Изменить размер шрифта - +
Иным, слишком сильно страдающим, Держанович заварил сон-травы тщательно отмеренной крепости, и беспамятство поглотило боль. Человек семьдесят с лишним были ранены огнем и стрелами, иные, как князь, тем и другим, но этих дружинные лекари брались исцелить, если боги не против и если…

Если греки в ближайшее время не докончат начатое, как все думали, но никто не говорил вслух.

– Что твои? – спросил князь у брата.

– У Сиги стрела в плече.

– Вынули?

– Вынули, но ключица, похоже, сломана. Из людей девять убитых, шестнадцать раненых – стреломет. Но мы хоть не сгорели. А из тех, кто шел с Хельги, у нас никого нет, я искал.

– Наши остальные где?

– Не знаю. Никого больше не видно.

– А греки?

– Не видать пока. На гору дозор послал – смотрят.

Это все, что Фасти мог сказать. Он был старше Ингвара лет на семь – ему уже перевалило за тридцать. Уродившись рослым – в своего отца, по его же примеру Фасти рано начал полнеть, но на его способности сражаться полнота пока не сказывалась. Как и Ветурлиди, он был человеком верным и неглупым, однако не слишком боевитым. Знатный род давал ему право вести дружину, однако Ингвар сомневался, что у Фасти хватит силы духа и опыта, чтобы сберечь в таких условиях себя и людей.

Таких условиях! Это каких – таких? Хотел бы Ингвар для начала знать, что вокруг творится. Все лучше он осознавал, что остался раненый и с небольшой дружиной где-то на вражеской земле, в отрыве от основного войска. Даже если войско живо, если целы Мистина, Хельги, Тородд и другие вожди, – где их теперь искать? Сейчас Ингвар и Хельги Красному обрадовался бы, как родному брату. Тот хотя бы доказал делом свою отвагу, решимость, присутствие духа и удачу, он мог бы вытащить из беды себя и людей.

Удача! Именно ее, как сейчас понимал Ингвар, ему и не хватило.

На этот случай заменить его должен был Мистина. И где он? Фасти ничуть не радовался внезапно свалившейся на него чести – попытаться спасти князя, себя и остатки дружины.

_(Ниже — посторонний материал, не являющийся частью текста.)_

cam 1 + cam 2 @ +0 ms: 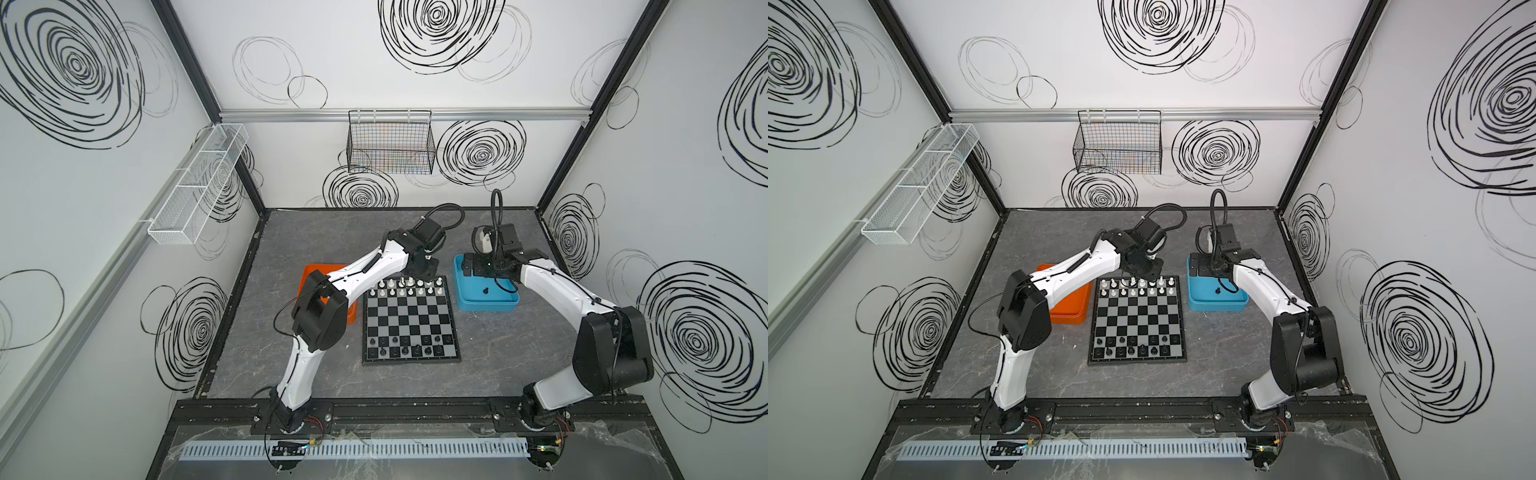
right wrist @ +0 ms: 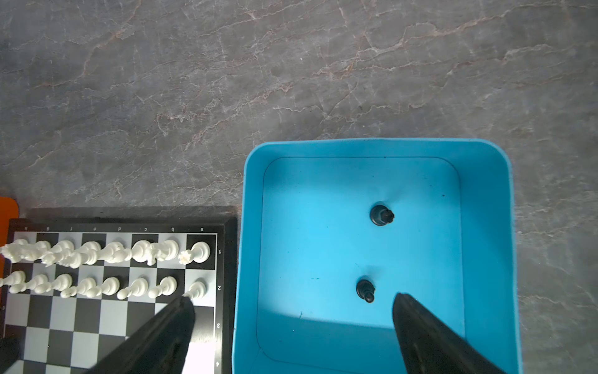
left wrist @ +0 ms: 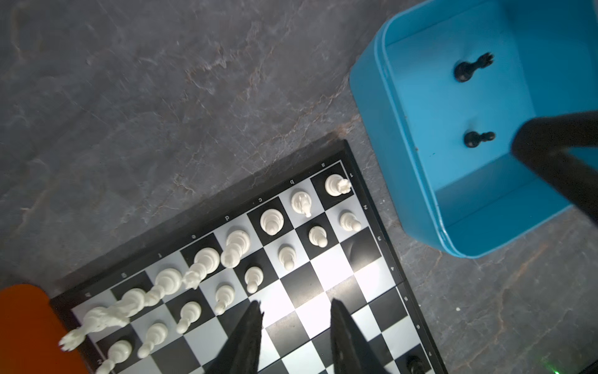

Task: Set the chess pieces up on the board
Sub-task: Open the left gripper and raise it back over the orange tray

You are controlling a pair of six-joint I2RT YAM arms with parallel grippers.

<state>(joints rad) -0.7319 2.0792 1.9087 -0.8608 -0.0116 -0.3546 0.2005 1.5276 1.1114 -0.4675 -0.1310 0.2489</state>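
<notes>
Left gripper [image 3: 296, 304] partly open, nothing between its fingers, hanging over the board [image 1: 411, 320] beside the white pieces [image 1: 409, 286], which fill the far two rows. Black pieces [image 1: 409, 347] stand along the near rows. My right gripper [image 2: 293, 298] gapes wide, empty, above the blue tray [image 2: 372, 144]; two black chessmen [image 2: 382, 215] sit inside

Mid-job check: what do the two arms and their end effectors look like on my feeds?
Both match: the left arm and right arm have white link shells, bulky black joint housings and thin black cables looping outside. A ribbed black hose arcs over each wrist. The left end effector and right end effector each have two tapered matte-black fingers. No markings visible.
</notes>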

Имея лишь сотни четыре здоровых – или почти здоровых – отроков и сотню раненых, в чужой земле, где с одной стороны стоят огненосные хеландии, а с другой, возможно, уже подходят царевы тагмы или фемное ополчение.

За стеной слышались стоны тяжелораненых. Ингвар сам готов был застонать от отчаяния, в какое повергала его собственная беспомощность и неизвестность. Он не может даже встать, даже выйти и оглядеться, а вокруг враждебная земля. Менее чем в переходе – Царьград, василевс и все его рати. Где войско, где прочие бояре, живы ли – неизвестно. Где греки, когда ждать от них следующего удара – и какого?

– Воевод приведи ко мне… Кто есть, – с трудом выговорил Ингвар. – Будем решать…

Он еще не смирился со своим положением: все казалось, что к утру, после сна, раны исчезнут вместе с усталостью, боль пройдет, как морок, и он вновь будет полон сил. Но сильнее боли грызли стыд и досада. Первая же битва проиграна, путь вперед закрыт, потери велики, люди в ужасе, сам беспомощен! Но сказать об этом, признать свою беспомощность вслух Ингвар не мог. И раненный, он оставался князем.

– Держанович, сесть помоги.

– Нельзя тебе повязки шевелить! – взмолился отрок, будто боль угрожала ему самому.

– Подними, я сказал!

Колояр помог Ингвару сесть. Подал рог с каким-то отваром; Ингвара мучила жажда, и он охотно взял его, но услышал, как на дне болтается что-то твердое.

– Что там такое? – Он поднял глаза на юного лекаря.

– Там, княже, «белужий камень», – с видом тайной гордости сообщил Колошка.